Think Toronto's real estate is expensive? You're right—and it might be the Greenbelt's fault
Think Toronto's real estate is expensive? You're right—and it might be the Greenbelt's fault
Put this in the "world-class city" files, although in a way Torontonians may not be wild about. Toronto is the 16th most unaffordable city in the world, according to a survey by consultant Wendell Cox (last seen by OpenFile debating Adam Giambrone on the merits of transit and smart growth) and Hugh Pavlevitch. The report says that Ontario's Green Belt, enacted by the McGuinty government in 2004, is responsible. It's an example of an artificial "urban growth boundary" that Cox is opposed to. From its report:
One of the most favored more restrictive land use policies is the "urban growth boundary," which prohibits development on considerable amounts of land that would otherwise be developable, resulting in artificial and unnecessary scarcity values. The escalation of house prices relative to incomes, from Sydney and Vancouver to London and across California testify to the failure of planning to maintain a competitive land supply. The record shows that smart growth (urban consolidation and compact cities policies) is incompatible with housing affordability.

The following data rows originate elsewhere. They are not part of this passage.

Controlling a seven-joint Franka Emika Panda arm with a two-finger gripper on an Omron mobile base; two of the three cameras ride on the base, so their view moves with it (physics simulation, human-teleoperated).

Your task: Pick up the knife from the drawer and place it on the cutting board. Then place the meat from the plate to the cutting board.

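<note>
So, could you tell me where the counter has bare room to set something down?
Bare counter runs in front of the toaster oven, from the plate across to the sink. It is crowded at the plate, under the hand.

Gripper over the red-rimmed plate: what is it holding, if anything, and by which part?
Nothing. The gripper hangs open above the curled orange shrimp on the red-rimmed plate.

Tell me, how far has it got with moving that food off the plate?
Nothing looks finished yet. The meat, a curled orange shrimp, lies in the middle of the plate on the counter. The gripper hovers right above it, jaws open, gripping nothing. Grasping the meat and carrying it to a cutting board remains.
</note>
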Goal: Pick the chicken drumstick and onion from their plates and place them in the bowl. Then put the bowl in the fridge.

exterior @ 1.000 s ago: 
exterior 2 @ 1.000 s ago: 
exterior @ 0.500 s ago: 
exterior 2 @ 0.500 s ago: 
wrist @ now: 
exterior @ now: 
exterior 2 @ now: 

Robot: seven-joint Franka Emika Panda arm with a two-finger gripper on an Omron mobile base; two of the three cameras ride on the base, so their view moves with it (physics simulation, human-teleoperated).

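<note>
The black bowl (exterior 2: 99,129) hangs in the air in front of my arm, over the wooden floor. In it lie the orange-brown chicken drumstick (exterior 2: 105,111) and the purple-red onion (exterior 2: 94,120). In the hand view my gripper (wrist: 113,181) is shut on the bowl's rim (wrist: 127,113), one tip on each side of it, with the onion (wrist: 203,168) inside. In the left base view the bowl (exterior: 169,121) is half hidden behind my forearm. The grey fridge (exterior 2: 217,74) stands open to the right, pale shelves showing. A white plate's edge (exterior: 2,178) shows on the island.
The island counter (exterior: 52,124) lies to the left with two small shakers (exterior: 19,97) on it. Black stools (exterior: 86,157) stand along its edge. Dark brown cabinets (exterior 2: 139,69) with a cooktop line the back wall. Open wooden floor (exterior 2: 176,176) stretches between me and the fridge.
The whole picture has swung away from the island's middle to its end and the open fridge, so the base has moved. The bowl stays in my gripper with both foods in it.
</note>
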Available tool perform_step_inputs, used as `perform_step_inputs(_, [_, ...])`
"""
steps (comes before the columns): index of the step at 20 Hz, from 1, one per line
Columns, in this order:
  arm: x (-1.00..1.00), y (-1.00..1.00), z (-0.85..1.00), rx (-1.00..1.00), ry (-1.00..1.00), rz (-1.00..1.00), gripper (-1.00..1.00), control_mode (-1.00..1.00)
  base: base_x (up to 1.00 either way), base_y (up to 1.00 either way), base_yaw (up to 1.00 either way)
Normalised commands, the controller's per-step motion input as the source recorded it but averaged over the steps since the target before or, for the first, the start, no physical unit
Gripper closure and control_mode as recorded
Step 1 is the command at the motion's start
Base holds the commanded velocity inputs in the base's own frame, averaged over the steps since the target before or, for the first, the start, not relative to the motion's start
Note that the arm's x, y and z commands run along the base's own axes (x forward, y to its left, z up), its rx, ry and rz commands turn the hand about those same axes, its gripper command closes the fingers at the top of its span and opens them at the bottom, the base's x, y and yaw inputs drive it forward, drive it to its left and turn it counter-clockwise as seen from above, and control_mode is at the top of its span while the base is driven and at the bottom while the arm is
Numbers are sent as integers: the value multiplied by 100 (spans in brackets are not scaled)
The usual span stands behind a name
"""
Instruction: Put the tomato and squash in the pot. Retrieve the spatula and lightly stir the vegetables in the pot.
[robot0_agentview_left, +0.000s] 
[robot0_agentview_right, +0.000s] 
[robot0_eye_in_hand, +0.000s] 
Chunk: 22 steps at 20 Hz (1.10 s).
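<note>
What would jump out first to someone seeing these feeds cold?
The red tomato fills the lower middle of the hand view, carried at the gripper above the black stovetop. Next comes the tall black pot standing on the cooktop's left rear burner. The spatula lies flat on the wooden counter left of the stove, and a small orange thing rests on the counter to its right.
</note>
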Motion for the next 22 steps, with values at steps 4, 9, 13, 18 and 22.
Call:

More restrictive regulation has led to situations where "across the road" values per hectare of raw, developable land vary by more than 10 times in Auckland and Portland, based upon whether they are inside or outside the urban growth boundary.
This is slightly drier language than Cox used when I spoke to him last, where he said or urban growth boundaries, "It's sort of like Gorbachev, who to this day continues to think the Soviet system was okay, it just wasn't properly managed."
And that's two days in a row that we've brought up comparisons to Soviet Communism. Hopefully this isn't part of a trend.
Cox's argument needs some more elaboration. There is plenty of undeveloped land (120,000 acres, according to one study) still inside the Greenbelt, and it's still relatively young. The impacts on landowners inside the Greenbelt have been more direct, and far less ambiguous (as detailed in This Magazine.) For the most recent run-up in Toronto's real estate prices, I think we might need to look elsewhere.